I have had no contact with my ex for almost a month since the last episode (please read my situation below). I've deleted her from facebook,and deleted her contact info, however her family is still on my facebook, email etc. I don't really stay in touch with them except her mom. 95% of the communication between us is initiated by her, and its just general cordial stuff, but she has been like my second mom during the 4years I dated my ex. Like I said most of our conversation is just general stuff but once in a while she will tell me how my ex is doing (mostly about how she is struggling), this usually puts me in a funk and I feel the urge to reach out to her but I dont. Ive always been there for her and now have a hard time not being able to support her.

 

My question is should the No contact rule be extended to include her family and her friends? I don't want to damage our relationship especially because they have supported me when I was at my lowest point, and also just in case we get back to together?

 

 

 

My story :

We had been dating for 4yrs, she was 20 when we met, and I am 15yrs her senior. Our relationship was amazing, I hadnt felt so loved at any other time in my life. We only fought maybe 4 times during our relationship , however those four times were when my daughter came to visit us. My ex admitted that she felt jealous of my daughter. This was a shock to me because they got along so great! Anyhow when I met my ex she was on the brink of going on a downward spiral, I helped her get her life in order and stablised. We lived together for 3yrs and then in the forth she started becoming more distant, I didn't really notice, but I guess hindsight is truly 20/20. This past Christmas for the first time in 8 years, my daughter was going to spend Christmas with us. Well when my ex found out that I wasn't going to her parents house this year she pouted.

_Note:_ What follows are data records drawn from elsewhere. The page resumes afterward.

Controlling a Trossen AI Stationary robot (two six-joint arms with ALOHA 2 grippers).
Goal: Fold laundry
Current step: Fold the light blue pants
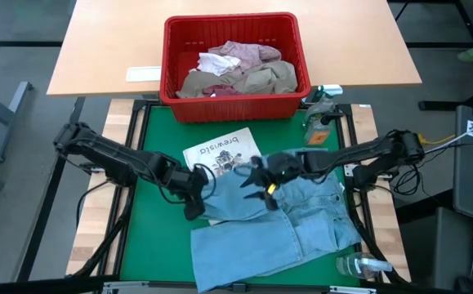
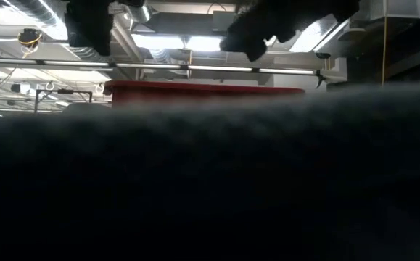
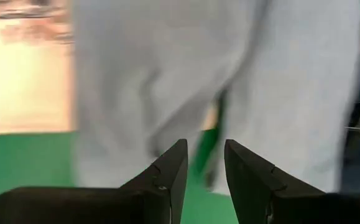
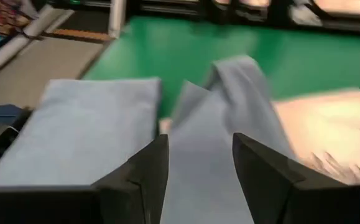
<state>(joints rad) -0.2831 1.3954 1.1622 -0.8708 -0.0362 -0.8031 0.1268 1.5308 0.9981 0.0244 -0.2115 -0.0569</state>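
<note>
The left gripper (image 1: 194, 204) hangs low over the green mat (image 1: 158, 139), at the left edge of the jeans (image 1: 277, 224); in its wrist view its two fingers (image 3: 167, 180) stand a little apart with nothing between them, the pale denim spread just ahead. The jeans lie across the near half of the mat, light blue, one leg folded toward the front edge and the waist end reaching to the right. Under their far left corner lies a printed sheet (image 1: 218, 151), partly covered by the cloth. The right gripper (image 1: 262, 181) sits above the upper middle of the jeans, just beside the sheet; its fingers (image 4: 263, 180) are spread wide and grip nothing, with denim bunched in a ridge below them. Behind the mat, on the wooden table (image 1: 105, 49), a red basket (image 1: 232, 102) holds more laundry: a tan cloth (image 1: 261, 80) and a pink shirt (image 1: 240, 53) heaped together. A spray bottle (image 1: 322, 110) stands right of the basket, and another (image 1: 359, 265) lies at the front right corner.
</note>
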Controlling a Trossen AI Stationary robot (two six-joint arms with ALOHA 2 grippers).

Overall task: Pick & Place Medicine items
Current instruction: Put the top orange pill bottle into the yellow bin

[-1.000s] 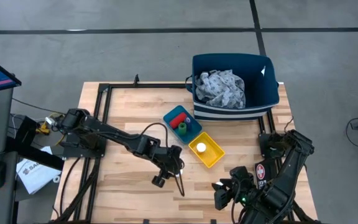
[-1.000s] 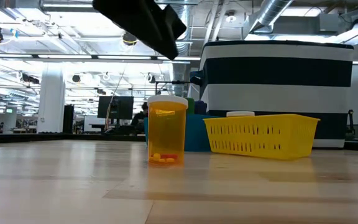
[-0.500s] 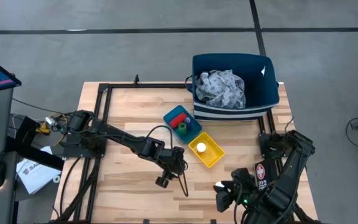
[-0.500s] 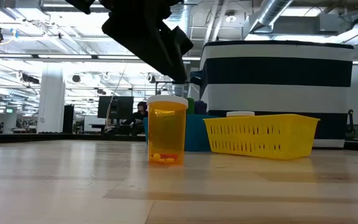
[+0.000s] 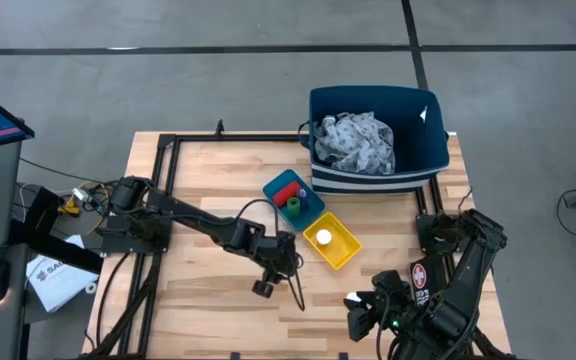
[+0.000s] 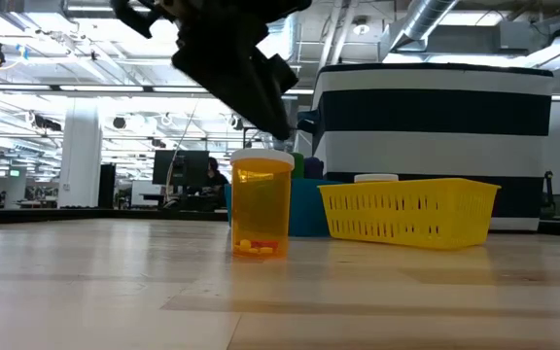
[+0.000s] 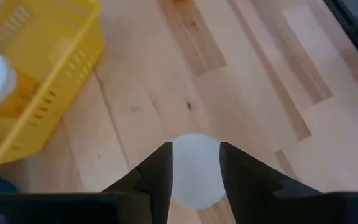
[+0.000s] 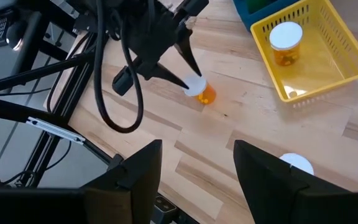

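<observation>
Your left hand [image 7: 194, 168] is near the middle of the tabletop [image 5: 198, 190], just at about 8 o'clock from the yellow tray [image 5: 340, 250]. It is lowered over an orange pill bottle [image 6: 262, 202] that stands upright on the wood. In the left wrist view its two fingers [image 7: 155, 177] stand on both sides of the bottle's white cap [image 7: 195, 171], very close to it, but you cannot tell if they already press it; the hand is partly spread around the cap. In the low view the dark hand reaches down to the cap from above.

A second pill bottle [image 5: 322, 238] stands inside the yellow tray. At 11 o'clock from this tray is the blue tray [image 5: 276, 186], which holds the red bottle [image 5: 289, 195] and the green bottle [image 5: 294, 207]. At 12 o'clock from them stands a large blue bin [image 5: 428, 160] with the patterned cloth [image 5: 356, 140] inside.

Your right hand [image 8: 194, 165] waits at the near right corner of the tabletop, with the fingers spread and nothing between them. A third white-capped bottle [image 8: 296, 163] stands just beside it, partly hidden by one finger.
</observation>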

To make a long story short we got in a fight and next thing you know we are no longer together.

I was devastated, and did everything except NC, which obviously made things worse. Over the past 5 months I have only seen her 3 times, however we stayed in touch through email and texts. She finally told me that she was having a hard time dealing with the fact that I was 15years older than her and that I have a child from a previous relationship. I reply to her was "why didn't you say something earlier?" And her answer was that she thought that she could deal with it, but obviously she couldn't.

Every time I would say to her "fine lets go our separate ways " she would come back with "see you are always so quick to give up on us!" This went on for several months until back in March I finally said to her"please do not contact me unless you want to work on the relationship".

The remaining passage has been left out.